→ Work request: The entries should be given again so that each one matches the original exactly.

Dataset entries
▬▬▬▬▬▬

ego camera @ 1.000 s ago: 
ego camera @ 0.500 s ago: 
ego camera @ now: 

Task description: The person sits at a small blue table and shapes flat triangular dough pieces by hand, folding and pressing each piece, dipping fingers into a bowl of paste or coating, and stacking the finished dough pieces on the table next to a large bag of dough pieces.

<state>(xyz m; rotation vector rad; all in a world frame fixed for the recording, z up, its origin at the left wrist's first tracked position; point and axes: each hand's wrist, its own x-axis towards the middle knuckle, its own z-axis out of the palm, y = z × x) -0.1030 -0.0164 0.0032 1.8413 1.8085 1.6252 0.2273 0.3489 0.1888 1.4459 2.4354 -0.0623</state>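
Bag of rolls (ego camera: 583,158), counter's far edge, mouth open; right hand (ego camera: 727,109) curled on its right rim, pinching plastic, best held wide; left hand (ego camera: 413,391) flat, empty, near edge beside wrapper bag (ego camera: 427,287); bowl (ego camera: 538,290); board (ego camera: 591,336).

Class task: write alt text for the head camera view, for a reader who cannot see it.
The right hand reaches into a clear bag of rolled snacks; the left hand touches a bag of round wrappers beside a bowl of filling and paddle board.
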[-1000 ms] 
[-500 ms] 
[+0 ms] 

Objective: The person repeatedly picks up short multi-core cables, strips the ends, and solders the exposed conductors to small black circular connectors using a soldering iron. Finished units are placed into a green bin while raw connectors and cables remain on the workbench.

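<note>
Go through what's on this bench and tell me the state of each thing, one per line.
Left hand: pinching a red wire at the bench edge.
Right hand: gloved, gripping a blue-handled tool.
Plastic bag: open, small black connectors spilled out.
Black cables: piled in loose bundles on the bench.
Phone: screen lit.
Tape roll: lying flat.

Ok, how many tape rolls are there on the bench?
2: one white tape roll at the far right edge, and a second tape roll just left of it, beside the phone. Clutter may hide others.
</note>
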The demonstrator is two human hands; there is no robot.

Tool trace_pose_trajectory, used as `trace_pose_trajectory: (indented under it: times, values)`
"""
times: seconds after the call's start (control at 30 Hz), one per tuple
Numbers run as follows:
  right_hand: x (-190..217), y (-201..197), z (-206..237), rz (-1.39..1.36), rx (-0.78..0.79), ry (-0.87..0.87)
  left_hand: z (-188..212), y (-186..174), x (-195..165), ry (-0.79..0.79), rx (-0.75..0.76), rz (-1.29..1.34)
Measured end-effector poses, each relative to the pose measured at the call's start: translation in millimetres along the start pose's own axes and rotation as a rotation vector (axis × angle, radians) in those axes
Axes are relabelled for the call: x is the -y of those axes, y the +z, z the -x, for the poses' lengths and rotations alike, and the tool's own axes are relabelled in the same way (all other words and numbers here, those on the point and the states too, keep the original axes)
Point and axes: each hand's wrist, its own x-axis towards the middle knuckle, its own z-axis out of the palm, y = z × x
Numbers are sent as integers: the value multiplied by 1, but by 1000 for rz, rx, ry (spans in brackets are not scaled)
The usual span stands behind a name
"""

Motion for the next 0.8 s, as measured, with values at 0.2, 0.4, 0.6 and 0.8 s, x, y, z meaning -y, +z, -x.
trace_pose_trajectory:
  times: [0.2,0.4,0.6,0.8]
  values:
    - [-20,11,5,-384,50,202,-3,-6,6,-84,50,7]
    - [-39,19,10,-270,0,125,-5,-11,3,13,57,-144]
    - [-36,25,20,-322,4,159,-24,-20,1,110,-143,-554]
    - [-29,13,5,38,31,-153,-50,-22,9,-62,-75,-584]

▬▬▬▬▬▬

→ Solution for this task:
ego camera @ 1.000 s ago: 
ego camera @ 0.500 s ago: 
ego camera @ now: 

Task description: The person sits at a small blue table and shapes flat triangular dough pieces by hand, folding and pressing each piece, dipping fingers into a bowl of paste or coating, and stacking the finished dough pieces on the table next to a large bag of dough pieces.

<state>(xyz m; rotation vector rad; all in a world frame fixed for the recording, z up, its origin at the left wrist's first tracked position; point and axes: each hand's wrist, its own x-axis towards the middle knuckle, its own z-axis out of the palm, y = z × x) -0.1030 -0.0164 0.0032 1.8413 1.8085 1.6252 0.2273 0.3489 0.1888 1.4459 2.4354 -0.0623</state>
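Bag of rolls (ego camera: 583,158), counter's far edge, mouth open; right hand (ego camera: 727,109) curled on its right rim, pinching plastic, best held wide; left hand (ego camera: 413,391) flat, empty, near edge beside wrapper bag (ego camera: 427,287); bowl (ego camera: 538,290); board (ego camera: 591,336).

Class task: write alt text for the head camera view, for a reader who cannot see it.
The right hand reaches into a clear bag of rolled snacks; the left hand touches a bag of round wrappers beside a bowl of filling and paddle board.
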[-1000 ms] 
[-500 ms] 
[+0 ms] 

Objective: The person repeatedly picks up short multi-core cables, strips the ends, and solders the exposed conductors to small black circular connectors using a soldering iron. Finished units are placed into a green bin while raw connectors and cables remain on the workbench.

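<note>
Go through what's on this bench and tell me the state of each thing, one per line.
Left hand: pinching a red wire at the bench edge.
Right hand: gloved, gripping a blue-handled tool.
Plastic bag: open, small black connectors spilled out.
Black cables: piled in loose bundles on the bench.
Phone: screen lit.
Tape roll: lying flat.

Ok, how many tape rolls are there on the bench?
2: one white tape roll at the far right edge, and a second tape roll just left of it, beside the phone. Clutter may hide others.
</note>
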The demonstrator is two human hands; there is no robot.

Tool trace_pose_trajectory, used as `trace_pose_trajectory: (indented under it: times, values)`
"""
times: seconds after the call's start (control at 30 Hz), one per tuple
Numbers run as follows:
  right_hand: x (-190..217), y (-201..197), z (-206..237), rz (-1.39..1.36), rx (-0.78..0.79), ry (-0.87..0.87)
  left_hand: z (-188..212), y (-186..174), x (-195..165), ry (-0.79..0.79), rx (-0.75..0.76), rz (-1.29..1.34)
Measured end-effector poses, each relative to the pose measured at the call's start: translation in millimetres along the start pose's own axes and rotation as a rotation vector (axis × angle, radians) in those axes
Axes are relabelled for the call: x is the -y of those axes, y the +z, z the -x, for the poses' lengths and rotations alike, and the tool's own axes are relabelled in the same way (all other words and numbers here, those on the point and the states too, keep the original axes)
Point and axes: each hand's wrist, its own x-axis towards the middle knuckle, its own z-axis out of the palm, y = z × x
Numbers are sent as integers: the value multiplied by 1, but by 1000 for rz, rx, ry (spans in brackets are not scaled)
The usual span stands behind a name
"""

Motion for the next 0.8 s, as measured, with values at 0.2, 0.4, 0.6 and 0.8 s, x, y, z meaning -y, +z, -x.
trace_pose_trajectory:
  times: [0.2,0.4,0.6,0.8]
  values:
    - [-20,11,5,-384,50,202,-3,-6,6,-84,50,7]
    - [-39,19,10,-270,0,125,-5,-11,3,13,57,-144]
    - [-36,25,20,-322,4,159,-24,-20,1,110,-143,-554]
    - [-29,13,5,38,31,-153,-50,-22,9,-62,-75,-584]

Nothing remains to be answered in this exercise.